Problem to work on :: Say how many lines in the records hold the word "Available", and give nothing but that number.

Data supplied ::
★ ★ ★

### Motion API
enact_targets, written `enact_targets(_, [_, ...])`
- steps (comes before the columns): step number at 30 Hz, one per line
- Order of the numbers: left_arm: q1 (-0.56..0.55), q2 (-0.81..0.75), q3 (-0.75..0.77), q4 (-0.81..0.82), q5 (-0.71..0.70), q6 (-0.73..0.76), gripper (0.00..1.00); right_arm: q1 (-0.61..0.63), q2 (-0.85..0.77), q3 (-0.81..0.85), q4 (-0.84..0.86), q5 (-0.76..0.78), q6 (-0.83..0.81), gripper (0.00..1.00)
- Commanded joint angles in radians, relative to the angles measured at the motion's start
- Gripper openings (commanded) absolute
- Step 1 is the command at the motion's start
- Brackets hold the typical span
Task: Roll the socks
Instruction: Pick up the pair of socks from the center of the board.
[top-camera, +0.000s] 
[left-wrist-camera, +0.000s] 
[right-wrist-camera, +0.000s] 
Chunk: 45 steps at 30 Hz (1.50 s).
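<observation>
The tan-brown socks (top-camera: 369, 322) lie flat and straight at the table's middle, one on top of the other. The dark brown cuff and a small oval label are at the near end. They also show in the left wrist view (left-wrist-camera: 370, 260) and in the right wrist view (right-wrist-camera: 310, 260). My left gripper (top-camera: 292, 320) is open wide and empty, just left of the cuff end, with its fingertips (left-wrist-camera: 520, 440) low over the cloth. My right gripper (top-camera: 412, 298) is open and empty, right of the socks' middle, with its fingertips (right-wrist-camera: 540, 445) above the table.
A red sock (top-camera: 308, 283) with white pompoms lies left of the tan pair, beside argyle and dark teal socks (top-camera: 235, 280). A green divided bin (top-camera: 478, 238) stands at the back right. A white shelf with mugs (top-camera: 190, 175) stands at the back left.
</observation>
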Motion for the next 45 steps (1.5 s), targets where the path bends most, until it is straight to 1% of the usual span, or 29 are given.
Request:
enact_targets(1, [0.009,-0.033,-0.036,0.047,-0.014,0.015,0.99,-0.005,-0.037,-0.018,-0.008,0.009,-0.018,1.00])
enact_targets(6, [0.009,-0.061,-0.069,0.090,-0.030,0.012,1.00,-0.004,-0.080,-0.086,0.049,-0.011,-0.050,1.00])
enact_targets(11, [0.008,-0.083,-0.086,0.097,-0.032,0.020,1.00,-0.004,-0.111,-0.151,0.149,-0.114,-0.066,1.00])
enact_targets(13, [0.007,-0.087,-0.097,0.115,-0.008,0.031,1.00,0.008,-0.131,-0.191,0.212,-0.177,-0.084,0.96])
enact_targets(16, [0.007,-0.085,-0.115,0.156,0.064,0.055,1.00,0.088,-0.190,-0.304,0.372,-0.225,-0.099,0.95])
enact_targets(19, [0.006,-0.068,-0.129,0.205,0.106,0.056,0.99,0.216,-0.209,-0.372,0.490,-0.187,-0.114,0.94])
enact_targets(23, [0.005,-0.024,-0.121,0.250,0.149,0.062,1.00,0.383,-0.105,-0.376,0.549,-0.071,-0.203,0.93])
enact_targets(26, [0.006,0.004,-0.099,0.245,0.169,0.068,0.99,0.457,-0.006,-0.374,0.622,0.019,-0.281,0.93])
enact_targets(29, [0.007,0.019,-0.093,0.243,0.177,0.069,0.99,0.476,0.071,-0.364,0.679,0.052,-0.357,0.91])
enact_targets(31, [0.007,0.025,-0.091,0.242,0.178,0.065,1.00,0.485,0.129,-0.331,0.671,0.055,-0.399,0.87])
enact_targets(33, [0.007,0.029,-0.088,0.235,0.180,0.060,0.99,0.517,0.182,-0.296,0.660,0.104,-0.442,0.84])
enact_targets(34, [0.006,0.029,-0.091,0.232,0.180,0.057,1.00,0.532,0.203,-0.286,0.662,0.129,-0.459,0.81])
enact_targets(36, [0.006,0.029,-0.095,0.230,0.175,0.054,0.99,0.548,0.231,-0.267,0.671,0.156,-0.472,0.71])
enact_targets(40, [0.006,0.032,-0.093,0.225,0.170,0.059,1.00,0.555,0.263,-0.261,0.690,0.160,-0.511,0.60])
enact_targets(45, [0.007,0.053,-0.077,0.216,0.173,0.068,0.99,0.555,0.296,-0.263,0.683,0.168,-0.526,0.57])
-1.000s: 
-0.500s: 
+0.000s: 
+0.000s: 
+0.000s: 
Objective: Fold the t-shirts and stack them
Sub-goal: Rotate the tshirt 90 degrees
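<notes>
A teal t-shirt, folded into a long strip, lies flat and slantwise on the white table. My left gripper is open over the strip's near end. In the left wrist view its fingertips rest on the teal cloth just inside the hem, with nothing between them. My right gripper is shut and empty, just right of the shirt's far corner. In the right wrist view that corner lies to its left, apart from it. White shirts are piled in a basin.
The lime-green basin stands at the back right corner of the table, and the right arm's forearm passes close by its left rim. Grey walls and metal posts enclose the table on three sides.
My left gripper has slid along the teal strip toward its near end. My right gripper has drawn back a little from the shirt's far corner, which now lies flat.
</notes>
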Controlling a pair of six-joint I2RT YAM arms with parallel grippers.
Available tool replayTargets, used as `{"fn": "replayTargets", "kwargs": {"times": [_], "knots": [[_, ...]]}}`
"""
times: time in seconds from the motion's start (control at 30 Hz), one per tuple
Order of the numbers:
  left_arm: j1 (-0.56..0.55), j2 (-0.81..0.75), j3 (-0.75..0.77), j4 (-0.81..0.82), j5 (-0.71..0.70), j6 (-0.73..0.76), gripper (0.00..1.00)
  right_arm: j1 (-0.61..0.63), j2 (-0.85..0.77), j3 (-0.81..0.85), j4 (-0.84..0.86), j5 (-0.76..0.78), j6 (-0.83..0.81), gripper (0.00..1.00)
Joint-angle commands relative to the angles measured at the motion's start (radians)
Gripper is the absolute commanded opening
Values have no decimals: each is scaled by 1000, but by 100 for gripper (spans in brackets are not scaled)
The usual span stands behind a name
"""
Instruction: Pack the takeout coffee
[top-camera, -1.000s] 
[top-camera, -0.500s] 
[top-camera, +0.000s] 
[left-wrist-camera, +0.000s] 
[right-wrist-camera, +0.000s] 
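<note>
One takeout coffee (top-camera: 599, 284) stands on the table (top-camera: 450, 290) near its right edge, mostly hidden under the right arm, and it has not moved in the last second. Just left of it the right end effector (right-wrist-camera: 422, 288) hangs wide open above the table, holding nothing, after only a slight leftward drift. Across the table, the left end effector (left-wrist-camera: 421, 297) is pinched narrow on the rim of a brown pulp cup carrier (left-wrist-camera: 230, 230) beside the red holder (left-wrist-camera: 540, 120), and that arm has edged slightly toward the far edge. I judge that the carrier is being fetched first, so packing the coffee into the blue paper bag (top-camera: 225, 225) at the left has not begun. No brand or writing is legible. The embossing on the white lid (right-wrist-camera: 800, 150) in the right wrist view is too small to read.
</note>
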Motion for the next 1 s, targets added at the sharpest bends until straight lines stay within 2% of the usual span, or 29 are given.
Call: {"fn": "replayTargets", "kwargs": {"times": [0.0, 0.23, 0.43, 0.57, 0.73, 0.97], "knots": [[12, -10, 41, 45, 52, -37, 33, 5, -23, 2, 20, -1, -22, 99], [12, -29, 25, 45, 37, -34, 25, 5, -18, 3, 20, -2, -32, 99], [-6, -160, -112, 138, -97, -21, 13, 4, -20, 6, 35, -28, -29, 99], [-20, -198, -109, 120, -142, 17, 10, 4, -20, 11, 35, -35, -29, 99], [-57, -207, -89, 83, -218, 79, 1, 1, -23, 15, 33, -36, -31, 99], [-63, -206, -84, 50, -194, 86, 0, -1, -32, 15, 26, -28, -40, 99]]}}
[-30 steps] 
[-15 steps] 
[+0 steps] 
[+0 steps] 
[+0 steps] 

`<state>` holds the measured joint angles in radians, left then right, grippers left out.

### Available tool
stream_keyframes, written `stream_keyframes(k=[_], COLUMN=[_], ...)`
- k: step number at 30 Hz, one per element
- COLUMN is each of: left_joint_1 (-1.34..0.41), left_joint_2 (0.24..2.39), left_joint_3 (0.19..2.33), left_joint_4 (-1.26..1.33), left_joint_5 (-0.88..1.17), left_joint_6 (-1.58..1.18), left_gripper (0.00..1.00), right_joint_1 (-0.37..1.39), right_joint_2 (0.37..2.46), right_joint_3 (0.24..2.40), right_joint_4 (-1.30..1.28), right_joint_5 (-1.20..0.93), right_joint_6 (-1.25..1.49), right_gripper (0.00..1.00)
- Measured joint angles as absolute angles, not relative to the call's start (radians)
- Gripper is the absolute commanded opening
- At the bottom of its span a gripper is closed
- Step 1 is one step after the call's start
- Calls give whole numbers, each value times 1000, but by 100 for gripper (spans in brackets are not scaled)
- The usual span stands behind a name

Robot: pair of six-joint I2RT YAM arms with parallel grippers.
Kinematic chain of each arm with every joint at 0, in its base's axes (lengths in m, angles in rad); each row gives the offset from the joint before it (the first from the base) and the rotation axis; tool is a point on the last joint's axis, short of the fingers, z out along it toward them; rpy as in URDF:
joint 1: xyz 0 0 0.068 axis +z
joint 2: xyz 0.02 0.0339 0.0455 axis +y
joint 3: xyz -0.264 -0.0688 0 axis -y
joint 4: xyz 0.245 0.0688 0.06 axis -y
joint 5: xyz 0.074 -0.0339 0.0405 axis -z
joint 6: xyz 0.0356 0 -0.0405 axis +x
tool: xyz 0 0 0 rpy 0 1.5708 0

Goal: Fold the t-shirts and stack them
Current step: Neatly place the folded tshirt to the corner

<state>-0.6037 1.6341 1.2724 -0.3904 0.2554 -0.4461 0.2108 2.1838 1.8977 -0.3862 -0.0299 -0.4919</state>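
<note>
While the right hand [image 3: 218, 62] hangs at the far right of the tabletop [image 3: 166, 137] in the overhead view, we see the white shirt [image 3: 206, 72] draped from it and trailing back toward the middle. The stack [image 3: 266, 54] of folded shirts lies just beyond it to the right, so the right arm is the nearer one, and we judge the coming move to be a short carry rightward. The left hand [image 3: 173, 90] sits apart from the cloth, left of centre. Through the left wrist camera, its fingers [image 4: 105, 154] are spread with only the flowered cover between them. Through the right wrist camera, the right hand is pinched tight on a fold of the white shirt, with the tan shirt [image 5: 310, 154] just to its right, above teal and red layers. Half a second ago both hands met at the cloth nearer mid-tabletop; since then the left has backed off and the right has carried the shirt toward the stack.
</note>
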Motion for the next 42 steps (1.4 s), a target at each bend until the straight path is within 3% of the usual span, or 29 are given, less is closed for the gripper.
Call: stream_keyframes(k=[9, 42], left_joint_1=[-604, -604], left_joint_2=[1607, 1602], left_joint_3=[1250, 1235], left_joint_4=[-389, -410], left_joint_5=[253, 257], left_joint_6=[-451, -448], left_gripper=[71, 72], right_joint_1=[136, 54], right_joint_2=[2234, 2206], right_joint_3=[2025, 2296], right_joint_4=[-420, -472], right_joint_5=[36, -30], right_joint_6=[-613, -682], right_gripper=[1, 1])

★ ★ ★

Solution to the exercise :: 2